_Work order_. Write out exactly, and only, the lines below from the line with "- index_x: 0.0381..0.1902" through the line with "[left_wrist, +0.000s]"; pictures do not belong in the copy.

_Data section_.
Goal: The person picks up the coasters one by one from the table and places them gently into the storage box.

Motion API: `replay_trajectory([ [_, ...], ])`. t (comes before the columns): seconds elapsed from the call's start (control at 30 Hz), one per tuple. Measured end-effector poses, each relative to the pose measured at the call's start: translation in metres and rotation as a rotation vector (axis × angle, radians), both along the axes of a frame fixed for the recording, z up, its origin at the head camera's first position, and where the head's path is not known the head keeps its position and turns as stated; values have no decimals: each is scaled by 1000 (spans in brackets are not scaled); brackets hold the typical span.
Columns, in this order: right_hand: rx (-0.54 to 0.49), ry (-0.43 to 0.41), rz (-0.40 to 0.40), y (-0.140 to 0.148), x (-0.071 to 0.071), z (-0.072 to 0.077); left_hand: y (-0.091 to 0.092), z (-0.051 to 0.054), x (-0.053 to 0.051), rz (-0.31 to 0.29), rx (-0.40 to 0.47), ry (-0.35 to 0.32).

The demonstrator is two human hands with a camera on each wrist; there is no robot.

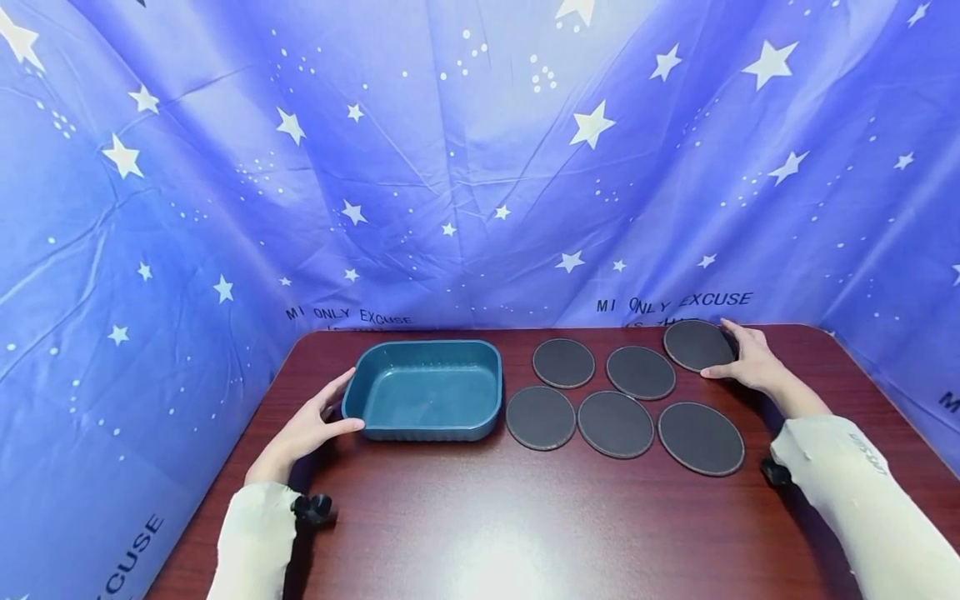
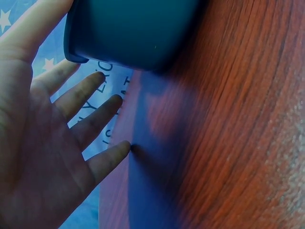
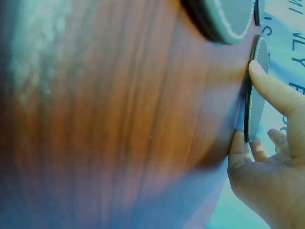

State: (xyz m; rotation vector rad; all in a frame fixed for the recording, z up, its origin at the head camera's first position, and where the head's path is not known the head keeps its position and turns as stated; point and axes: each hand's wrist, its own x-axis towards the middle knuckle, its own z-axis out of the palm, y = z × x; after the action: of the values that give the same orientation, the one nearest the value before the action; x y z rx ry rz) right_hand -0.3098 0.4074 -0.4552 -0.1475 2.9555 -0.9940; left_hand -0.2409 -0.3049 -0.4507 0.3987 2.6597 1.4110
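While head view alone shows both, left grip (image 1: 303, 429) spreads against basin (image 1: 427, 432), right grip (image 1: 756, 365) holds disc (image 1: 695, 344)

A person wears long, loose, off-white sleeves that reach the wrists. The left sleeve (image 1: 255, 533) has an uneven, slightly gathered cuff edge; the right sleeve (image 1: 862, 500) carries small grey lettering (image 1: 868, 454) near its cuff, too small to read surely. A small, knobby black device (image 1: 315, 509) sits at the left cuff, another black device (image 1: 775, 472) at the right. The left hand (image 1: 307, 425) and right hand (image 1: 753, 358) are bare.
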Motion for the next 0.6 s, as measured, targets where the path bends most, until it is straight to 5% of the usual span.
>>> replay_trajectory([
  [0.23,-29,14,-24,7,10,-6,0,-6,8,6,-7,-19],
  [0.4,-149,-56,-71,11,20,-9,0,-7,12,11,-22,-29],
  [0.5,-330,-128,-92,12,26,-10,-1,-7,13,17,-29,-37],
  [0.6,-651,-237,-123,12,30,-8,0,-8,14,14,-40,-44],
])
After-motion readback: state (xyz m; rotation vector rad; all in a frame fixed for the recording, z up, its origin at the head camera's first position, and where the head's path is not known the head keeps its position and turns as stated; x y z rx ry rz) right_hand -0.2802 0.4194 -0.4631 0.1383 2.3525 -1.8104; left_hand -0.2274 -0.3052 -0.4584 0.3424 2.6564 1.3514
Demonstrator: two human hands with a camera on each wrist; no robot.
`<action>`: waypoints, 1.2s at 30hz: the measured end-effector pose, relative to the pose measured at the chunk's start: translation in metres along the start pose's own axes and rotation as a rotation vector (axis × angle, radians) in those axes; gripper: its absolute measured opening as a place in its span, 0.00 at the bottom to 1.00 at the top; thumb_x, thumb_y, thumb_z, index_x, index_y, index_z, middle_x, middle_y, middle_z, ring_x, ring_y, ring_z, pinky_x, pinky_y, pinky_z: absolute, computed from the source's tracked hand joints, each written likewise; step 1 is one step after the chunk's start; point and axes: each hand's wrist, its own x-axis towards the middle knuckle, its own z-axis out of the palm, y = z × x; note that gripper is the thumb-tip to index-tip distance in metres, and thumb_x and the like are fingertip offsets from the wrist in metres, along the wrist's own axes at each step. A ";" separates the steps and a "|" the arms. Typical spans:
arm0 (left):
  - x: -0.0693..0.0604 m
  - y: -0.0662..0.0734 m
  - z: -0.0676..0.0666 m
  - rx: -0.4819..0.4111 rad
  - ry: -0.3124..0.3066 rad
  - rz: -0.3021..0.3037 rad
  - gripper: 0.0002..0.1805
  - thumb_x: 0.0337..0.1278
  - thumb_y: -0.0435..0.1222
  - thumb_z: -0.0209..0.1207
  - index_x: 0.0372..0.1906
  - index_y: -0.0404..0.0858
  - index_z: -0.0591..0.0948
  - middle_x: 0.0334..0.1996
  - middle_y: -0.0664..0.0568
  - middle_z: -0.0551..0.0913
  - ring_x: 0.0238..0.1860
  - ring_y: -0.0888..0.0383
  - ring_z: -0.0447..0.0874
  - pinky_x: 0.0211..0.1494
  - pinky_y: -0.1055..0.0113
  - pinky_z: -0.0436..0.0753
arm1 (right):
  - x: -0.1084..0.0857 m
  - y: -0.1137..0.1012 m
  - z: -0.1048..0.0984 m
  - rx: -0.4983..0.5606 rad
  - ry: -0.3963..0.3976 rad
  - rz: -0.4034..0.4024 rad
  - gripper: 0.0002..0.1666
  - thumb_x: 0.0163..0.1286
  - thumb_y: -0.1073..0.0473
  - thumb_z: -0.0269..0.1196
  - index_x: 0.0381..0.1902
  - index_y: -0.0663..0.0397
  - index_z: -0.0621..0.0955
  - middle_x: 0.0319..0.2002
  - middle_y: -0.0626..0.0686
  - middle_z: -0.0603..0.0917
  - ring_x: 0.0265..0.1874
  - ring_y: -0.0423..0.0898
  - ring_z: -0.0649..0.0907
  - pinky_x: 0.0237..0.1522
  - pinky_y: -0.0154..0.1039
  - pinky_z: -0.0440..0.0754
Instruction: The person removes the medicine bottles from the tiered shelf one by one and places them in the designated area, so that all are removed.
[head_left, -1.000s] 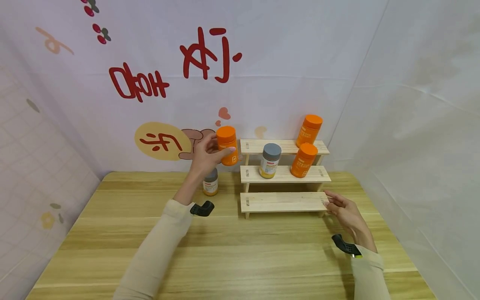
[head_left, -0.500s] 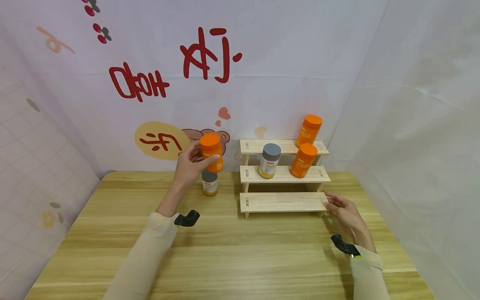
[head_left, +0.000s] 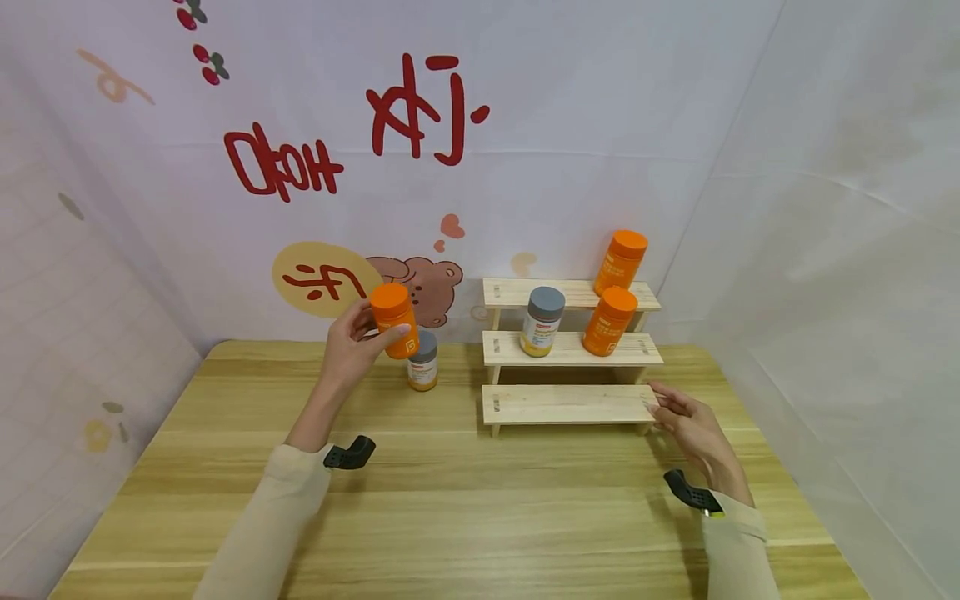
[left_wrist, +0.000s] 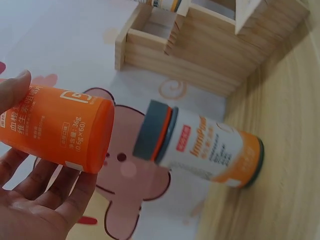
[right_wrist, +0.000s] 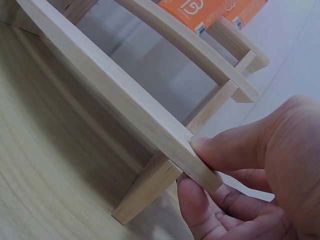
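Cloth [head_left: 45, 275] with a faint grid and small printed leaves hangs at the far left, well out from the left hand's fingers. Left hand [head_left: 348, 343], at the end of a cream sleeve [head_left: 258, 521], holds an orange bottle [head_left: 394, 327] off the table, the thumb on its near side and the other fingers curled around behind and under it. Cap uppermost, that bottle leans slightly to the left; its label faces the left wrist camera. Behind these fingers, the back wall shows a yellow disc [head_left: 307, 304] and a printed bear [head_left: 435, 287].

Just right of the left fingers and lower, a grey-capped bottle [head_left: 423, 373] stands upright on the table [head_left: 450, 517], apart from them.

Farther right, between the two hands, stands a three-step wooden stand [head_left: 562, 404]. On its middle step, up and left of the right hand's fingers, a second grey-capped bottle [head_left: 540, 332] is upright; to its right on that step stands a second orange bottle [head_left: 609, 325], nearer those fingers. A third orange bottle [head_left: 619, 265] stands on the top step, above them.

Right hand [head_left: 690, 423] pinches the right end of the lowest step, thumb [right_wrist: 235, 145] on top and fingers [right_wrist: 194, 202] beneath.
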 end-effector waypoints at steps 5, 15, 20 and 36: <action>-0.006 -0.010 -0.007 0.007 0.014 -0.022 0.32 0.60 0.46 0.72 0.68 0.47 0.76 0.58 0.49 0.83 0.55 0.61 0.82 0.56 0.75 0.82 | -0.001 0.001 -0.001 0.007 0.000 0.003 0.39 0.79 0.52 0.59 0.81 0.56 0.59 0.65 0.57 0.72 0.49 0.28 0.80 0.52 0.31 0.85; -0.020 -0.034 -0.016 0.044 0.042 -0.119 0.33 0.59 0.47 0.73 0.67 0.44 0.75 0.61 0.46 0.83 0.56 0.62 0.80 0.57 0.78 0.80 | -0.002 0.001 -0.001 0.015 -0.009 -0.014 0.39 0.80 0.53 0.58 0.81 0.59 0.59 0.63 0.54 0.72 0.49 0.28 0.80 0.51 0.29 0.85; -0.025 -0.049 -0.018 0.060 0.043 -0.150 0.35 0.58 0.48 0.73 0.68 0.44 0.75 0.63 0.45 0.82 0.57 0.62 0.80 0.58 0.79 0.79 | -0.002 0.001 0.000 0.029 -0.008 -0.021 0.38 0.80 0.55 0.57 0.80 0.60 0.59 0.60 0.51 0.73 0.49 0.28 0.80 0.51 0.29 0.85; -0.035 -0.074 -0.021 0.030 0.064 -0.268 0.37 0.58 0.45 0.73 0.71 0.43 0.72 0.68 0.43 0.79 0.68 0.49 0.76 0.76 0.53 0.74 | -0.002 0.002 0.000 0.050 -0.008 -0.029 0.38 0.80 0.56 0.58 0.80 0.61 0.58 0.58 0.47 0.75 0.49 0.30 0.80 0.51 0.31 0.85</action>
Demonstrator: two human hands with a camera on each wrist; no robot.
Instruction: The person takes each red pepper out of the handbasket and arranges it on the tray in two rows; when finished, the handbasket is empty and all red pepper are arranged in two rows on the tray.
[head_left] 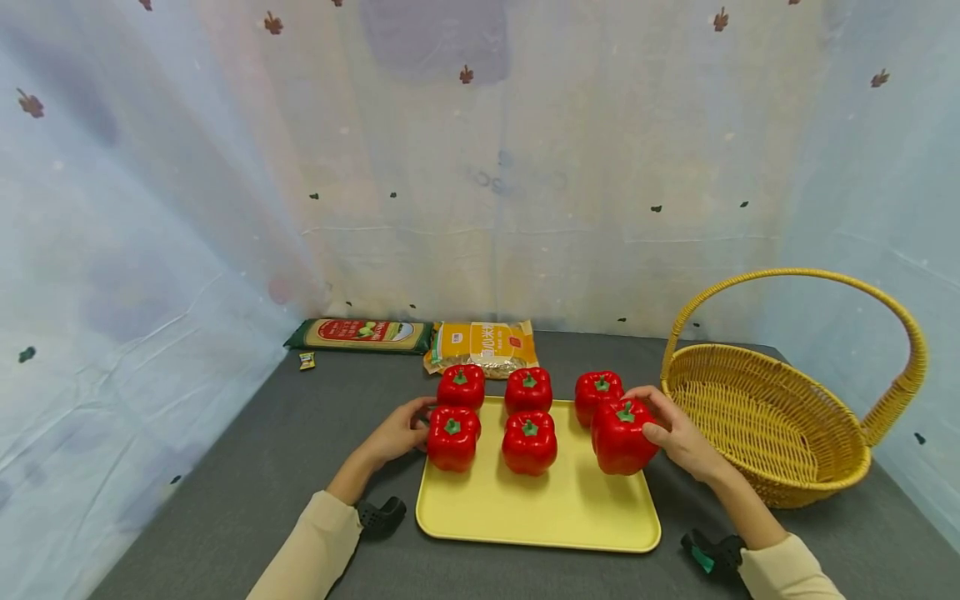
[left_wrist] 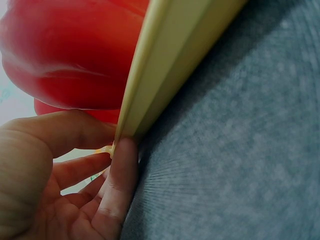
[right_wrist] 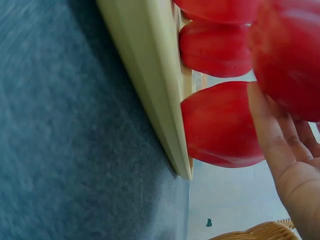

_Result for this task_.
  - index_x: 0.0381..0.1902
  - index_y: -0.0663..0.0397
  - index_z: -0.0621..0.0955
  - middle_x: 0.0319..0.2002
  - middle_y: -0.0626..0.0686
  - middle_z: -0.0603..0.0917
  - ring_x: 0.0265..0.1874
  - ring_y: -0.0423..0.0898
  - ring_z: -0.0649..0.0907
  - pinky_x: 0.0237..0.1522
  - pinky_y: -0.0154..0.1039
  - pinky_z: -0.0440..0.0754
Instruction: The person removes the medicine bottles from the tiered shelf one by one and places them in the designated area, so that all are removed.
[head_left, -1.000s] 
[head_left, -0.500s] 
[head_left, +0.000s] 
[left_wrist, +0.000s] 

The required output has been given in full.